A day after CBS and its affiliate board agreed on a new network compensation plan, the network’s top negotiator in the matter admitted that the network was too aggressive with its original plan and too eager in imposing such a drastic cut (Daily Variety, Oct. 7).
Speaking to members of the media yesterday, CBS affiliate relations prez Tony Malara called the network’s first stab at cutting $ 20 million from its affiliate compensation pool “much more aggressive than the environment, the market conditions” could support. He went on to say that the network was “a little too eager and tried to (cut compensation) too quickly.”
More important, the exec said the network had no intention to make another across-the-board compensation cut, provided the network enjoys some level of stability and support from its affil.
In May CBS announced that it intended to cut compensation– the money paid to stations to carry network programming — by $ 20 million and take back another $ 5 million in advertising time from affils in morning and weekend programs.
In addition, that plan called for changing compensation values on network programming, making some programs worth more in compensation and eliminating compensation completely on other shows.
Affils immediately reacted angrily to the cuts and rebelled by threatening preemptions–a potentially costly maneuver for the network.
Now, after four months of haggling and meetings, CBS affils have gotten the network to cry uncle.
Under the new program, CBS will cut its compensation pool by only $ 10 million. That figure puts CBS right in the middle in terms of total compensation paid by the Big Three networks. Currently, NBC pays $ 117 million annually, ABC $ 100 million and come January CBS will pay $ 110 million each year.
“One of our goals was to get into that arena,” Malara said. He added that the network and the affiliates wanted to get this matter behind them. “We’d rather be talking about the business of television.”
CBS’s first plan was going to cut compensation to stations in the top 100 markets by 25% and by a lower level to stations markets No. 101 and below. The new program cuts those numbers by a third and reduces the cut another 50% should the station clear CBS’s late night programming.
The web’s clearance levels in late night are at about 80%, though Malara said he thinks they could get up to 90%, at least in part because of the added compensation.
Looking at Letterman
While the network is pleased with the performance of its “Crime Time After Prime Time” programming block, Malara did say CBS would be interested in the talents of David Letterman, who has long been rumored to be leaving NBC.
In addition to the improved proposal for compensation, stations will get four 30-second spots during prime time each week during mid-break pods in the “Sunday Night Movie,””48 Hours,””Street Stories” and “The Hat Squad.”

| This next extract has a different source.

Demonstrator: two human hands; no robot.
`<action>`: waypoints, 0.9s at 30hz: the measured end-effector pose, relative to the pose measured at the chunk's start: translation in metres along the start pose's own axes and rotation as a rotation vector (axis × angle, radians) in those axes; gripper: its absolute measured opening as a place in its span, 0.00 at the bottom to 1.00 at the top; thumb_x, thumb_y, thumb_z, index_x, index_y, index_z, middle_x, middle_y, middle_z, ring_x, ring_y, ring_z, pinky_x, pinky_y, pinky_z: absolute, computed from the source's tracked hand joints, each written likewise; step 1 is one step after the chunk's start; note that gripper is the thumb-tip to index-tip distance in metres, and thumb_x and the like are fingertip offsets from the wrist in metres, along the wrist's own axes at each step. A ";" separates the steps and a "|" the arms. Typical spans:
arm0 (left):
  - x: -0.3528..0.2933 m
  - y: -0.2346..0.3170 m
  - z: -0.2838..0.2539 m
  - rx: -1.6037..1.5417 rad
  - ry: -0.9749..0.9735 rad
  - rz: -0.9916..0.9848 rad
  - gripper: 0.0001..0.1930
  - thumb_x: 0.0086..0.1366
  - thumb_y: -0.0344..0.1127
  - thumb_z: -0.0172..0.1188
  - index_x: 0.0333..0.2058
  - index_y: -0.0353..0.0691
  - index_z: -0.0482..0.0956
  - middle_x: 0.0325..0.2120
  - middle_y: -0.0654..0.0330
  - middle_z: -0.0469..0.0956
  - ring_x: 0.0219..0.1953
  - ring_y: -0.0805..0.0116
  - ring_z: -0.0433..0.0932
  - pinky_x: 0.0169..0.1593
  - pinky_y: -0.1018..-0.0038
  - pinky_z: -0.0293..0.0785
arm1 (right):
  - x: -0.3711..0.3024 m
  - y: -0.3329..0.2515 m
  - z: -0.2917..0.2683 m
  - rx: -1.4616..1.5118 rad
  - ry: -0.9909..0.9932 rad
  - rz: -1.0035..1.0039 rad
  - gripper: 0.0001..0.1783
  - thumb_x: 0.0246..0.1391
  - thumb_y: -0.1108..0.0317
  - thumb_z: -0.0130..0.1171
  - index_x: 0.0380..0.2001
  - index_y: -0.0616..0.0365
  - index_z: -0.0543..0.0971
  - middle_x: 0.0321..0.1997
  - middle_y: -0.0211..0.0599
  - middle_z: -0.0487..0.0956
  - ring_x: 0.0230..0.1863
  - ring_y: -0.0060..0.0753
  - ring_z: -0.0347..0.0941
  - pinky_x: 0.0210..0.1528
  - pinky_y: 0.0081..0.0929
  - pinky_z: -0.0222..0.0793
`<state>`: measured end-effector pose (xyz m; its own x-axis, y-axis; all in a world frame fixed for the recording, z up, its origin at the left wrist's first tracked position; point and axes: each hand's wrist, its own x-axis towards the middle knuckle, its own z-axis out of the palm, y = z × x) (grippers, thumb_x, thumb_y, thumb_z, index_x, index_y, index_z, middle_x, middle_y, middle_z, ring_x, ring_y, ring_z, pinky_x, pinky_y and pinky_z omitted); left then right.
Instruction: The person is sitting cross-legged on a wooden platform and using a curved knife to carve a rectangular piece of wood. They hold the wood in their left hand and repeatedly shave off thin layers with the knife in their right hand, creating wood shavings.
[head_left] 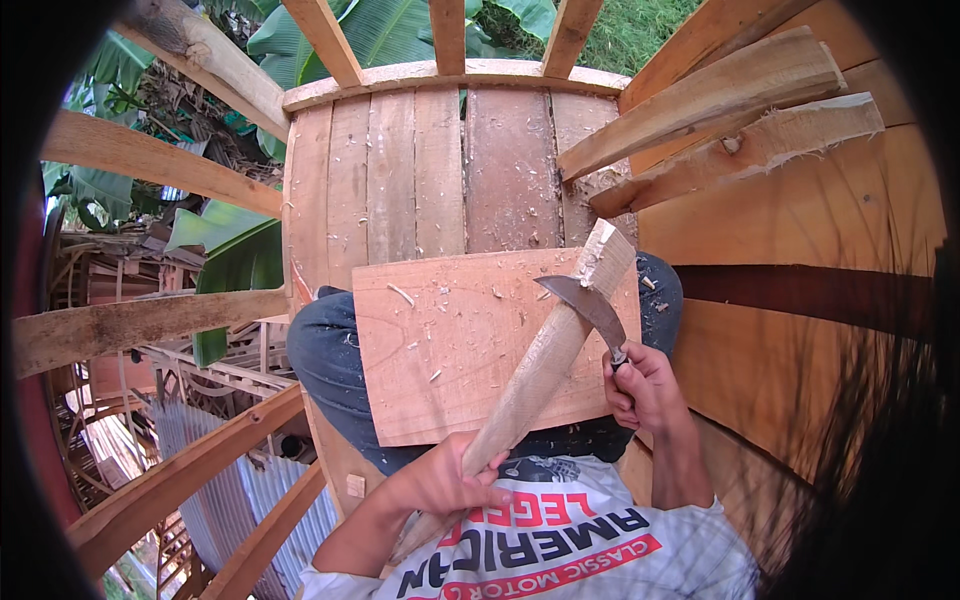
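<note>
A long, pale wooden stick (527, 385) slants from my body up to the right, with a squared, rough-cut far end. My left hand (452, 476) is wrapped round its lower part, close to my shirt. In my right hand (641, 388) is a knife (592, 306) with a curved, hooked blade, its dark handle mostly covered by my fingers. The blade lies across the stick just below the squared end. Beneath them a flat wooden board (450, 345) rests on my crossed legs, with several wood shavings scattered over it.
I sit on a plank floor (395, 180) strewn with shavings. Two rough wood pieces (740, 150) lean at the far right, beside a wooden plank wall (780, 350). Railing slats (150, 325) stand along the left and far sides, with banana leaves (240, 250) and corrugated metal sheets (215, 480) beyond.
</note>
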<state>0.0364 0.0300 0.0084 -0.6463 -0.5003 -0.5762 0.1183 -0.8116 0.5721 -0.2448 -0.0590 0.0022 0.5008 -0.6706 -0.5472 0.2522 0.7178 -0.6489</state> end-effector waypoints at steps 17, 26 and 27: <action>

According to Malara, stations airing late night and selling the additional spots during prime time are likely to make up the entire amount that is being cut from their compensation package.
The new plan also eliminates the earlier clauses that would have made some prime time shows worth more in compensation and eliminates the section that would have stopped paying compensation for the “CBS Evening News.”
Mick Schafbuch, general manager of KOIN-TV, Portland, Ore., and head of the affiliate board, praised the network for responding to every one of the board’s concerns with the original package. “There wasn’t an element they didn’t address ,” he said.
One of the things that did develop as a result of CBS’ affiliate stance was a stronger affiliate organization. At one point during the standoff the affiliate board suggested having a stand-alone meeting, separate from the network’s annual gathering.
Schafbuch said yesterday he was not sure if that meeting would happen, though he did say there was need for affiliate dues to increase and for the creation of a executive director position to fight for the affiliates in Washington.